WHAT YOU ARE ASKED TO DO: Only one span of the listing below is wanted: the lines from the one with "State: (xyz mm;" through the one with "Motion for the", reproduced exactly, both ends kept.

THE INPUT:
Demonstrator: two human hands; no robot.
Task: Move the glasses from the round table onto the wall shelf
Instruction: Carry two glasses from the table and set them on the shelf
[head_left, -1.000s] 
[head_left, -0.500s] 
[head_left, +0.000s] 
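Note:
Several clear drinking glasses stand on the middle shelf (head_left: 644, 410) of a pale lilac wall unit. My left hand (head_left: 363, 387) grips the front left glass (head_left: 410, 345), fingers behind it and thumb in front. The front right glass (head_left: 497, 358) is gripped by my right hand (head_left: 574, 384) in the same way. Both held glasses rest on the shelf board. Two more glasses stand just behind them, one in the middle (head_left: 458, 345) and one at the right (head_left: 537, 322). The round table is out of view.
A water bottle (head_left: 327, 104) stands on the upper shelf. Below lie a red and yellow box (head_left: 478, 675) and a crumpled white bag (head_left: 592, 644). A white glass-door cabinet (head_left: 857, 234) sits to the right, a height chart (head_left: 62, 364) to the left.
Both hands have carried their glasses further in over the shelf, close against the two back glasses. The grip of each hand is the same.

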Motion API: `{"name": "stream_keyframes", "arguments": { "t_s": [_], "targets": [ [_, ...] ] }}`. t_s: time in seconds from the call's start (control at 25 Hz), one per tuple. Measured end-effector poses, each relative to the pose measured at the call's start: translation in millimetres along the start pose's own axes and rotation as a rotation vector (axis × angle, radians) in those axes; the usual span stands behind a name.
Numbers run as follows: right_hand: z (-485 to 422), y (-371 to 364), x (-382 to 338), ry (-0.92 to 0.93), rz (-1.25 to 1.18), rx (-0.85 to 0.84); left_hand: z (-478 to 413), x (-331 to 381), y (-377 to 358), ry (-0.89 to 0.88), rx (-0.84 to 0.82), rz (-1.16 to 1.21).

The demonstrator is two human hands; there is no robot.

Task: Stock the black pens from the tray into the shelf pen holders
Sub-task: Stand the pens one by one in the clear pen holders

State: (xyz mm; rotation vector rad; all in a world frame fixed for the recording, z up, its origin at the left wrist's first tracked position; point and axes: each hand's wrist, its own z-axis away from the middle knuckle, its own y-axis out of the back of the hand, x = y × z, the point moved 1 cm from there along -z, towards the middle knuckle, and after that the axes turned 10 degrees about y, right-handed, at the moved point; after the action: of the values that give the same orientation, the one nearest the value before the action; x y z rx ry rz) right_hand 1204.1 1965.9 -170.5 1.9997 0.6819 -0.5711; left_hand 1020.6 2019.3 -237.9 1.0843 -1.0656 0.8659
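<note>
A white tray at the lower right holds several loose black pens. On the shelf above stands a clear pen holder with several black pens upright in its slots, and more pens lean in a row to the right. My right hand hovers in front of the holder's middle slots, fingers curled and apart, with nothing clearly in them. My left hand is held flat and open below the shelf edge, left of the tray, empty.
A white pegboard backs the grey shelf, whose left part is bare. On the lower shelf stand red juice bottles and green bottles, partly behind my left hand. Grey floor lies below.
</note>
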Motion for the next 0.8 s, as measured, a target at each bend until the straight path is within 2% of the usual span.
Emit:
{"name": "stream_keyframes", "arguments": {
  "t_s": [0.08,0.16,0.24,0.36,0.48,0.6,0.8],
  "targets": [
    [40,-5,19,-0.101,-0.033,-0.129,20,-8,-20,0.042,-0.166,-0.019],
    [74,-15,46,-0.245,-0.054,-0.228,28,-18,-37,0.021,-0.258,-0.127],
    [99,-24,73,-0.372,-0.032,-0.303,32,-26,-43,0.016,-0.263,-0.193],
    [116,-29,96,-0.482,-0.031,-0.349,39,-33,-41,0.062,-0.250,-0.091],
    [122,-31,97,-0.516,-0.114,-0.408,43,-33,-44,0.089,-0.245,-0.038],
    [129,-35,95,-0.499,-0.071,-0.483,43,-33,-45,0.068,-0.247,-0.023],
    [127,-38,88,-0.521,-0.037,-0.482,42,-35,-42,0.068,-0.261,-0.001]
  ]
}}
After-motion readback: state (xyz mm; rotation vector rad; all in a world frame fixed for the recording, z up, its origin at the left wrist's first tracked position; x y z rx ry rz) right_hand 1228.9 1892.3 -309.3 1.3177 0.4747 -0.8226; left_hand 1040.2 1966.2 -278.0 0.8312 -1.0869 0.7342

OUTPUT FOR THIS EXERCISE:
State: (xyz mm; rotation vector rad; all in a world frame fixed for the recording, z up, its origin at the left wrist's first tracked position; point and axes: each hand's wrist, its own z-axis away from the middle knuckle, its own y-axis out of the back of the hand, x = y × z, the point moved 1 cm from there along -z, towards the middle knuckle, and after that the axes turned 10 degrees about y, right-handed, at the moved point; after the action: of the values that give the same orientation, the one nearest the value before the action; x y z rx ry rz) right_hand 1204.1 1965.9 -170.5 1.9997 0.6819 -0.5711; left_hand 1020.6 2019.3 -237.9 1.0843 -1.0656 0.8659
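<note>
A white tray at the lower right holds several loose black pens. On the shelf above stands a clear pen holder with several black pens upright in its slots, and more pens lean in a row to the right. My right hand hovers in front of the holder's middle slots, fingers curled and apart, with nothing clearly in them. My left hand is held flat and open below the shelf edge, left of the tray, empty.
A white pegboard backs the grey shelf, whose left part is bare. On the lower shelf stand red juice bottles and green bottles, partly behind my left hand. Grey floor lies below.
</note>
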Motion for the next 0.8 s, as measured, a target at each bend until the straight path is within 2% of the usual span.

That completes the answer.